UN RITO PER DIVENTARE UOMINI

Per moltissimi giovani americani compiere 21 anni è un passaggio fondamentale. Non solo il passaggio alla maggiore età concede nuovi diritti, ma diventa un motivo e un’occasione per fare sfoggio di sé. È il momento che tutti aspettano con ansia. Si diventa adulti e si viene riconosciuti come indipendenti. Rappresenta un forte cambiamento. Passata questa età i giovani possono finalmente andare nei locali giusti. Bar, casino e club dove è possibile acquistare alcolici sono luoghi preclusi ai minori. Si diventa davvero uomini, potendosi divertire al meglio ed in modo indipendente.

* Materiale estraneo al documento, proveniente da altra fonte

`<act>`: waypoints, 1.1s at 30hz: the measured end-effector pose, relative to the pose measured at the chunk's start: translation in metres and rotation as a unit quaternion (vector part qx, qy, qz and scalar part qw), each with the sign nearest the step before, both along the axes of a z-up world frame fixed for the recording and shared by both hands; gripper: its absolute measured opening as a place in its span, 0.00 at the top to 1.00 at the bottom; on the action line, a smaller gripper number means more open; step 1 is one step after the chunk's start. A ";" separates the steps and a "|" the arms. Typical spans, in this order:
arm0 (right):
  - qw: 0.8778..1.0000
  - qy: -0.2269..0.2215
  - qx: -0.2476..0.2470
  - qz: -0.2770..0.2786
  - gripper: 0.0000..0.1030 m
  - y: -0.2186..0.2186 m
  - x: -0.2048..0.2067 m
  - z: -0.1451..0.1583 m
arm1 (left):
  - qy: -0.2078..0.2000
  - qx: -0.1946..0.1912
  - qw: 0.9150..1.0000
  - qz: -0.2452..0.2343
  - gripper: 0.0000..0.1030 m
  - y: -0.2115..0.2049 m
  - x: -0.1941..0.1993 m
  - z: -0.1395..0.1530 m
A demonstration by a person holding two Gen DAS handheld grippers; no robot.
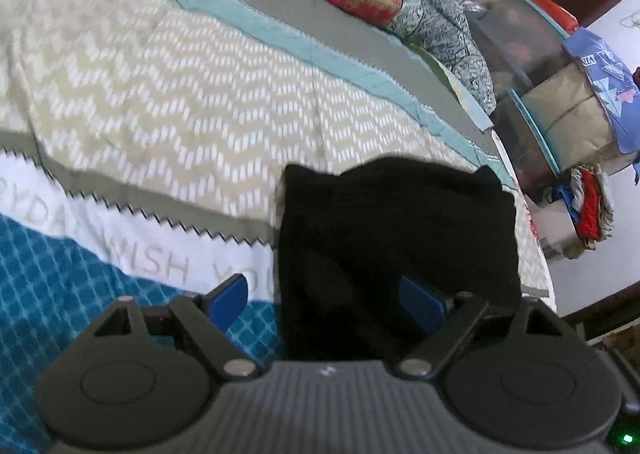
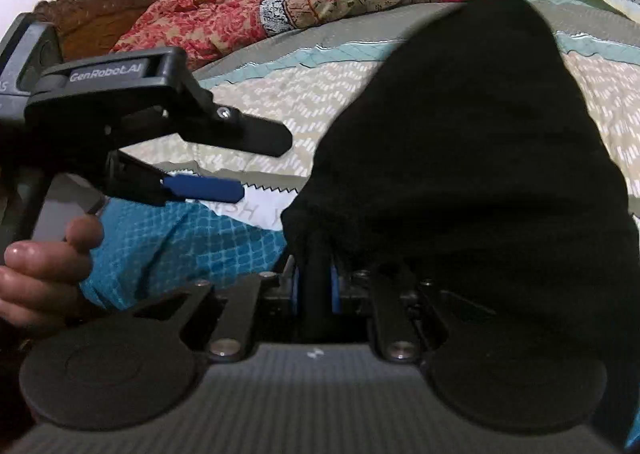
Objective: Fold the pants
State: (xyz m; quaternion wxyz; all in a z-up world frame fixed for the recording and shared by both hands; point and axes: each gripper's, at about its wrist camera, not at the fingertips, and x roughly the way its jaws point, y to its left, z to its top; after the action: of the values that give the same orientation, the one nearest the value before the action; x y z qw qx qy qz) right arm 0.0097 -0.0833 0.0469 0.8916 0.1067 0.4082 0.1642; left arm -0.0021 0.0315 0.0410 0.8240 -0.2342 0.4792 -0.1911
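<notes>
Here, right tongs (image 2: 316, 290) tight on black pants (image 2: 460, 158), left tongs (image 1: 326, 296) wide.

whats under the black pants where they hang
Below the black pants lies the patterned bedspread, visible around them. The part directly beneath is covered, so anything lying there cannot be seen.

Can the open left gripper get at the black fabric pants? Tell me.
Probably yes. The left gripper stands open with the black fabric pants already draped between its blue pads, and nothing blocks it. The right gripper is shut on the same cloth.
</notes>
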 end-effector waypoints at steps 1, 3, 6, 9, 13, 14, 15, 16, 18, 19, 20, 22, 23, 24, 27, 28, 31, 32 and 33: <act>1.000 -0.004 0.003 0.007 0.75 -0.001 -0.002 0.007 | 0.000 -0.003 1.000 -0.005 0.17 -0.003 0.002 -0.002; 0.999 -0.011 0.023 0.025 0.54 -0.010 -0.006 0.019 | -0.001 0.001 1.000 -0.017 0.15 -0.012 0.008 -0.005; 0.998 -0.048 0.016 0.036 0.50 -0.019 -0.024 0.038 | 0.001 0.012 0.999 -0.032 0.15 -0.027 0.016 -0.010; 0.996 -0.092 -0.001 0.005 0.50 -0.045 -0.039 0.055 | 0.002 0.016 0.999 -0.051 0.52 -0.040 0.021 -0.012; 0.990 -0.105 -0.006 -0.093 0.64 -0.095 -0.030 0.063 | -0.018 0.055 0.997 -0.052 0.79 -0.048 0.016 -0.009; 0.989 -0.103 -0.001 -0.106 0.73 -0.103 -0.023 0.063 | -0.023 0.056 0.997 -0.049 0.81 -0.046 0.014 -0.006; 0.988 -0.103 0.009 -0.113 0.73 -0.107 -0.015 0.060 | -0.029 0.058 0.997 -0.047 0.82 -0.045 0.011 -0.003; 0.988 -0.100 0.023 -0.112 0.73 -0.110 -0.006 0.056 | -0.036 0.062 0.996 -0.045 0.83 -0.044 0.008 0.000; 0.990 -0.080 0.037 -0.107 0.72 -0.112 0.014 0.042 | -0.047 0.075 0.995 -0.041 0.86 -0.042 0.002 0.005; 0.992 -0.067 0.035 -0.103 0.72 -0.110 0.020 0.035 | -0.049 0.086 0.994 -0.040 0.87 -0.043 0.001 0.006; 0.994 -0.053 0.019 -0.092 0.73 -0.105 0.029 0.025 | -0.049 0.095 0.993 -0.040 0.87 -0.044 0.001 0.005; 0.996 -0.030 -0.030 -0.084 0.75 -0.093 0.046 0.007 | -0.043 0.113 0.992 -0.040 0.87 -0.046 0.004 -0.001; 0.995 -0.007 -0.024 -0.096 0.75 -0.096 0.053 -0.003 | -0.037 0.119 0.991 -0.040 0.87 -0.047 0.005 -0.004; 0.994 0.001 -0.008 -0.104 0.75 -0.099 0.054 -0.005 | -0.031 0.120 0.992 -0.038 0.86 -0.047 0.006 -0.005; 0.996 -0.011 -0.015 -0.086 0.74 -0.104 0.039 0.013 | -0.043 0.113 0.992 -0.030 0.83 -0.042 0.004 0.009; 0.996 -0.025 -0.013 -0.088 0.73 -0.107 0.031 0.022 | -0.054 0.109 0.992 -0.023 0.84 -0.038 0.003 0.016; 0.993 -0.068 0.018 -0.092 0.70 -0.122 0.001 0.045 | -0.081 0.079 0.993 -0.016 0.84 -0.032 0.004 0.039; 0.993 -0.073 0.024 -0.087 0.70 -0.124 -0.006 0.049 | -0.086 0.071 0.994 -0.022 0.84 -0.035 0.005 0.044; 0.994 -0.073 0.024 -0.081 0.70 -0.124 -0.011 0.053 | -0.088 0.064 0.994 -0.032 0.84 -0.040 0.006 0.047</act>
State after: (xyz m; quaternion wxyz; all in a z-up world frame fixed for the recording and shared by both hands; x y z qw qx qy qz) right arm -0.0017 -0.2070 0.0995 0.9266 0.1487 0.3279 0.1083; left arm 0.0041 -0.0080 0.0883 0.8698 -0.1478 0.4233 -0.2060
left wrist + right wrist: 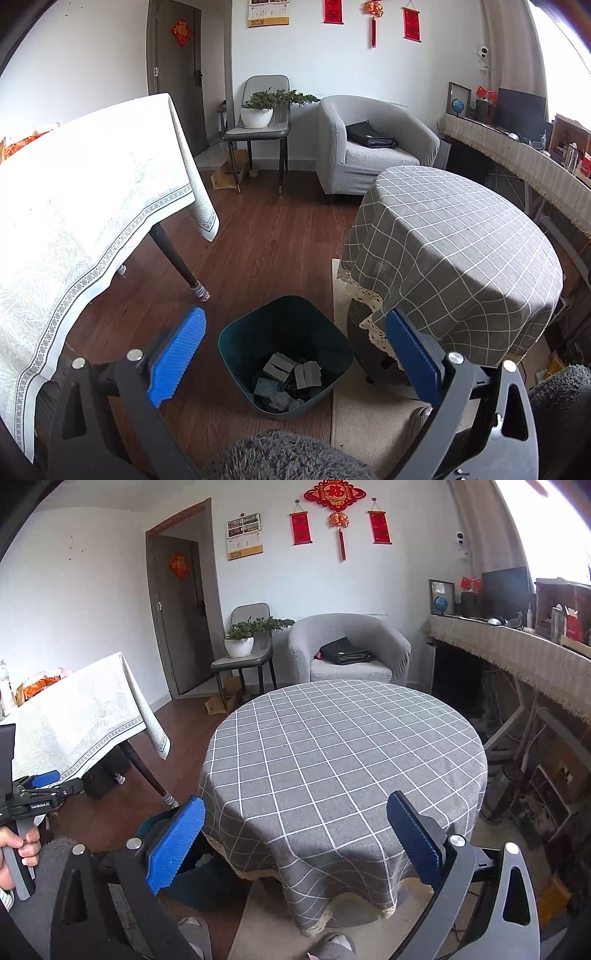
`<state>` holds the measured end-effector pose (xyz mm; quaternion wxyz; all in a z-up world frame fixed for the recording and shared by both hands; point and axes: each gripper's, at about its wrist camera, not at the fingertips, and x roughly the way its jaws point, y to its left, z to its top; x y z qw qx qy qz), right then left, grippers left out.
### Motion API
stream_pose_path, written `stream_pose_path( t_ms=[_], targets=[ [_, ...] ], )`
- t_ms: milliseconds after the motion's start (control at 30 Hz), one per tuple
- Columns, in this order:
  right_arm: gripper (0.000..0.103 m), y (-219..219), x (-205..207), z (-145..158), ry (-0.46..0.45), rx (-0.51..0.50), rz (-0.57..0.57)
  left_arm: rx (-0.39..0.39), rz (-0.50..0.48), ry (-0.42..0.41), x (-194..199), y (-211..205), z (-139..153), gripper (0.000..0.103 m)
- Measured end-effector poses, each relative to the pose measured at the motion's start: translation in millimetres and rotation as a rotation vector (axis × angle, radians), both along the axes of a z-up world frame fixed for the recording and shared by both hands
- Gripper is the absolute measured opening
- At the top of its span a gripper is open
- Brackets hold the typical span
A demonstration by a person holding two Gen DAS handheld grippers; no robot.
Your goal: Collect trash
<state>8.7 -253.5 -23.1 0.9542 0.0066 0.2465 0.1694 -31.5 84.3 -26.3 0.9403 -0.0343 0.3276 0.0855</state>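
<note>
Worktop (pixel 332 746) under its grey checked cloth lies bare in front of us, so the collecting looks nearly finished. Beside it on the floor stands the dark teal bin (pixel 284 354), holding grey foam blocks and crumpled scraps (pixel 291 376). Our left claw (pixel 295 358) hangs released above it, seemingly after a drop; our right claw (pixel 295 838) gapes empty too.

Grey armchair (pixel 349 653) holds a black bag (pixel 345 650), potted plant (pixel 242 637) alongside
</note>
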Motion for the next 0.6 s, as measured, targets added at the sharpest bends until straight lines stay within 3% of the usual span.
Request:
stream_pose_path(
  t_ms=[600],
  targets=[
    [0.100, 0.4, 5.1, -2.9, 0.030, -0.009, 0.015, -0.003, -0.010, 0.043, 4.1, -1.0, -4.0, 0.099]
  ],
)
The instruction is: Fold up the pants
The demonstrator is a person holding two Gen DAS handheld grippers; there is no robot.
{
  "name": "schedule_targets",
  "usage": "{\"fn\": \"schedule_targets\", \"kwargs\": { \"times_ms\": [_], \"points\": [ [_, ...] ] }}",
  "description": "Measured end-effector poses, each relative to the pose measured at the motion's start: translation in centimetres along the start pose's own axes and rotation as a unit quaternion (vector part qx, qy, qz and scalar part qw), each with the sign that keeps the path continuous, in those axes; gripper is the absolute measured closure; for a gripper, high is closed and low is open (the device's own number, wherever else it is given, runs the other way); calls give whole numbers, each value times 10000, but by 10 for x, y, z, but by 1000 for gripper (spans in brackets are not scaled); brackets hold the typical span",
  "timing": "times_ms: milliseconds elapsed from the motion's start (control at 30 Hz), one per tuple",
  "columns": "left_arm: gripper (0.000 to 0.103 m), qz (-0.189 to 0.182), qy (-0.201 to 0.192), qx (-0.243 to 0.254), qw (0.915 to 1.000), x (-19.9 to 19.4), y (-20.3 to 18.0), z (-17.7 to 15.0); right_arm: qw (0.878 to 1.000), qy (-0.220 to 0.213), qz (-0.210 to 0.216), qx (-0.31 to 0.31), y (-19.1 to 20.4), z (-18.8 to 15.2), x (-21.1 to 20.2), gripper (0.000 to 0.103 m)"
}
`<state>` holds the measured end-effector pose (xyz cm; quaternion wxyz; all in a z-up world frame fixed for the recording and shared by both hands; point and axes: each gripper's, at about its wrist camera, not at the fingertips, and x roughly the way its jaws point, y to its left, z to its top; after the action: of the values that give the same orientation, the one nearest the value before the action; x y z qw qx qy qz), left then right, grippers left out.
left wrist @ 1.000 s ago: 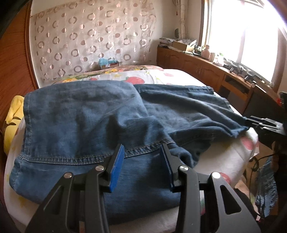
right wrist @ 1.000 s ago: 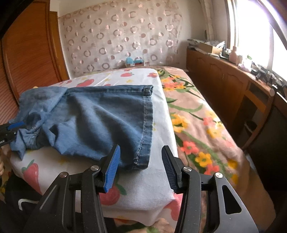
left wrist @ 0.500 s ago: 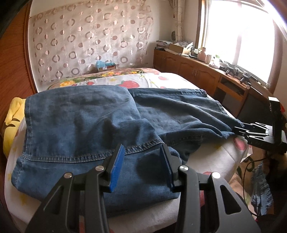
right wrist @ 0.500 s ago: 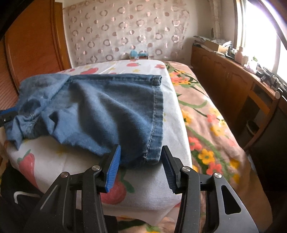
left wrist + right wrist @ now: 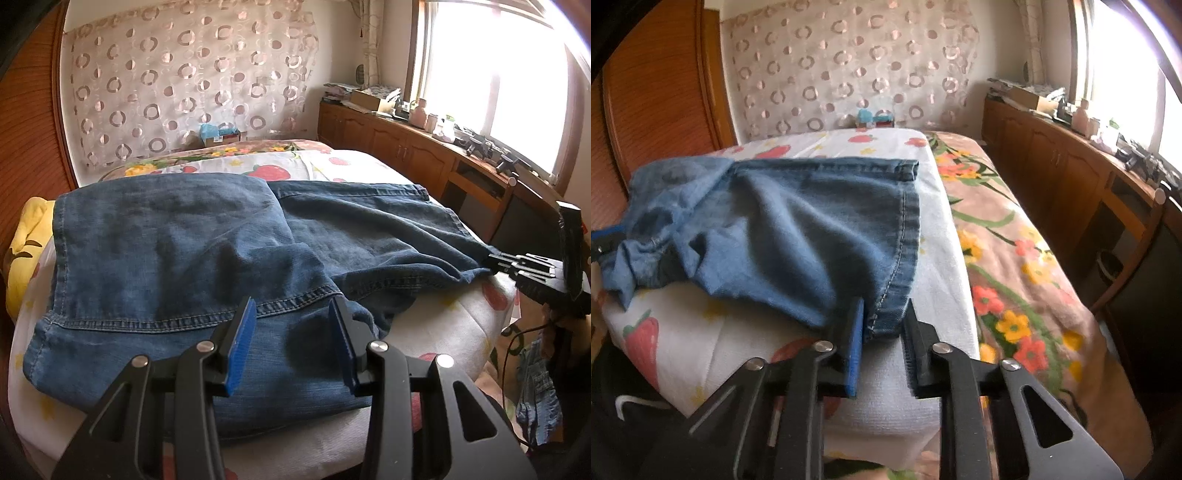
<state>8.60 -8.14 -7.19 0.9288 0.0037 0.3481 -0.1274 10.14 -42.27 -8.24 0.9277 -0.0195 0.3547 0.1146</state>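
Right wrist view: right gripper point(image 5: 882, 325) jaws closing onto hem corner of jeans point(image 5: 798, 236) on bed point(image 5: 934, 229), was wider a second ago; left gripper point(image 5: 291, 336) half-open over waistband, unchanged; fold lift next

No readable text, label, brand, number or sign in either view. Small boxes by far curtain wall, around 12 o'clock, carry print too blurred and small to read. Blue denim pants show no legible tag.
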Motion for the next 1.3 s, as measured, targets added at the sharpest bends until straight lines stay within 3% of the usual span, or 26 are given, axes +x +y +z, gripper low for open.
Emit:
{"fn": "schedule_targets", "kwargs": {
  "times_ms": [200,367,667,833,900,1000,1133,1300],
  "points": [
    [63,33,-106,-95,9999,-7,11,4,9990,-391,215,-17,3,26,-22,89],
    [63,74,-225,-189,9995,-17,22,4,9945,-810,538,-393,30,66,-44,89],
    [63,291,-349,-504,9977,-36,60,-5,9737,-1174,1516,-1227,129,128,-50,90],
    [63,411,-309,-682,9963,-38,78,-13,9517,-1194,2310,-1634,197,146,-50,90],
    [63,447,-288,-742,9958,-38,83,-16,9446,-1167,2475,-1813,218,148,-46,90],
    [63,462,-281,-792,9954,-38,89,-20,9448,-1026,2410,-1969,239,151,-33,89],
    [63,435,-275,-810,9954,-37,91,-22,9457,-853,2405,-2014,247,145,-22,62],
    [63,372,-251,-800,9958,-35,89,-24,9534,-773,2325,-1760,226,138,-17,59]
  ]
}}
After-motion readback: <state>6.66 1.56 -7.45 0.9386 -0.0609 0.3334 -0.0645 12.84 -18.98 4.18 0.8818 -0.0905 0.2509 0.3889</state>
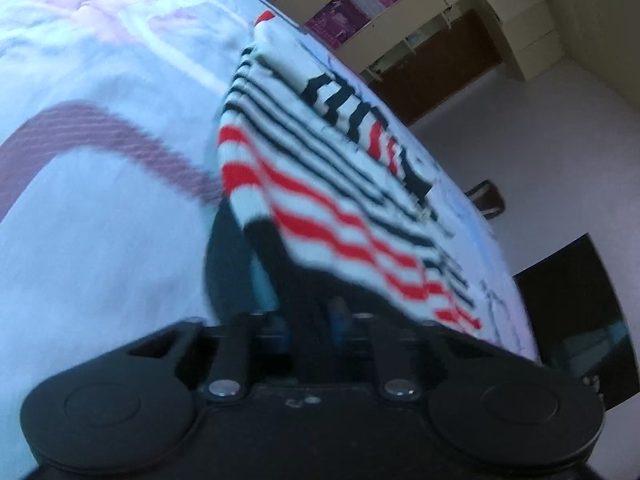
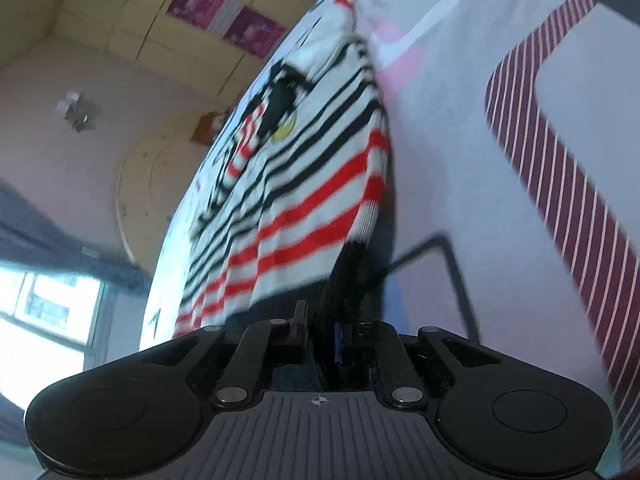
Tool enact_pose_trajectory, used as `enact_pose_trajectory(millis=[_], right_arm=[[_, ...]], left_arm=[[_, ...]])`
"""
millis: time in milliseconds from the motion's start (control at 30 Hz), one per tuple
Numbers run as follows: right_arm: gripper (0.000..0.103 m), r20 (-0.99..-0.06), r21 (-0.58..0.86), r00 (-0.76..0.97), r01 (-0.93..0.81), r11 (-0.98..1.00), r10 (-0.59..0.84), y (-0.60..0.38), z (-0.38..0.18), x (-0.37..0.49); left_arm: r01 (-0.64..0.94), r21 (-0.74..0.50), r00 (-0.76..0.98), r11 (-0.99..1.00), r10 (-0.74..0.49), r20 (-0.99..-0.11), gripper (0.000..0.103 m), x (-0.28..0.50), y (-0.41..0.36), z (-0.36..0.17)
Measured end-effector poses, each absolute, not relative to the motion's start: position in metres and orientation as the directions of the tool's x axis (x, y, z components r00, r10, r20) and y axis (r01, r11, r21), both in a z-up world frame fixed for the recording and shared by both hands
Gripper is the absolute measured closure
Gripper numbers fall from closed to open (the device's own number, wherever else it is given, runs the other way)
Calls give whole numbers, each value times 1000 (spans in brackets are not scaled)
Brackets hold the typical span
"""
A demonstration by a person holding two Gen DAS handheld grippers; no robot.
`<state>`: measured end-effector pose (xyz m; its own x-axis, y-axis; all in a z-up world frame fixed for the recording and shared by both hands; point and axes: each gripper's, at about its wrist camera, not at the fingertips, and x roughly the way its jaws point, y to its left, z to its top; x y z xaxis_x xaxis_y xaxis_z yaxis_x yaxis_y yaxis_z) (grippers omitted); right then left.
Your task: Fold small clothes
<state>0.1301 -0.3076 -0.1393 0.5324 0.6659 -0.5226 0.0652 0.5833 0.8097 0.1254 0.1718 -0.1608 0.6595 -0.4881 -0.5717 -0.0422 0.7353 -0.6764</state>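
A small striped sweater (image 1: 320, 184), white with black and red bands and a dark printed motif on the chest, is spread on a bed covered by a pale sheet (image 1: 100, 220) with maroon striped bands. The garment lies flat on the sheet for most of its length, while the nearer end is raised off it.

In the left wrist view, the left gripper (image 1: 264, 256) is seen closed narrowly on the black cuff and red-striped edge of the sweater; the fabric runs straight into the gap between the dark fingers (image 1: 228, 264), so a pinch on the knit is judged. In the right wrist view, the right gripper (image 2: 352, 276) is likewise drawn in tight, with the black ribbed trim and red-banded cloth gathered between its fingers (image 2: 352, 256).

Two corners of one end appear to be gripped at once, one by each hand, so that the edge can be kept taut and level when carried over. The hold is taken at the ribbed trim, probably because the thicker knit slips less than the body cloth. The far end is left resting on the bed, presumably as an anchor for the fold. The fold itself is judged not yet made.
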Motion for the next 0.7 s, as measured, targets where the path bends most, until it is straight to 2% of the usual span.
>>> enact_pose_trajectory(millis=[33,67,133,200,267,333,400,533,700], right_arm=[[92,-523,805,538,58,590,661,-306,-140,126],[98,-518,804,551,53,593,654,-306,-140,123],[98,-506,798,574,30,601,644,-306,-133,121],[98,-445,811,621,-25,584,645,-312,-115,115],[98,-411,807,651,-67,587,638,-319,-102,110],[98,-480,765,630,-40,643,610,-319,-109,113],[99,-609,706,538,33,707,583,-312,-130,122],[98,-506,774,621,21,632,599,-321,-115,119],[98,-418,770,699,-66,634,580,-329,-69,146]], left_arm=[[-51,-686,669,726,-485,-563,97,120,174,-163],[-56,-690,676,722,-481,-558,98,117,176,-163],[-29,-698,713,716,-474,-517,99,109,178,-154],[-2,-701,757,713,-457,-467,99,101,182,-140],[-22,-664,753,747,-425,-503,99,102,182,-138],[-65,-620,706,782,-403,-583,99,109,178,-152],[-88,-639,708,764,-403,-580,99,109,178,-158],[-83,-686,756,723,-402,-516,99,106,180,-146],[-25,-700,823,714,-383,-420,99,120,182,-106]])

Sono nervoso. Oggi è il mio 21° compleanno e mi aspetta un grande passo. Comprerò la prima cassa di birra della mia vita. Aspetto da tanto questo momento. Non voglio essere più visto come un bambino che per fare qualsiasi cosa deve chiedere permesso alla mamma. Finalmente le cose possono cambiare! Tutti mi vedranno e tutti sapranno quanto sono forte. Ma sono nervoso. Avrò tutti gli occhi addosso. Quelli dei miei amici, quelli dei miei genitori appena sarò uscito di casa e quelli del negoziante quando dovrò mostrare i miei documenti. Esco di casa. Ho preso i soldi? La carta d’identità? Sì, ho tutto. I miei amici mi stanno già aspettando. Sono i soliti quattro, chissà cosa pensano di me.

Deve necessariamente essere un momento indimenticabile.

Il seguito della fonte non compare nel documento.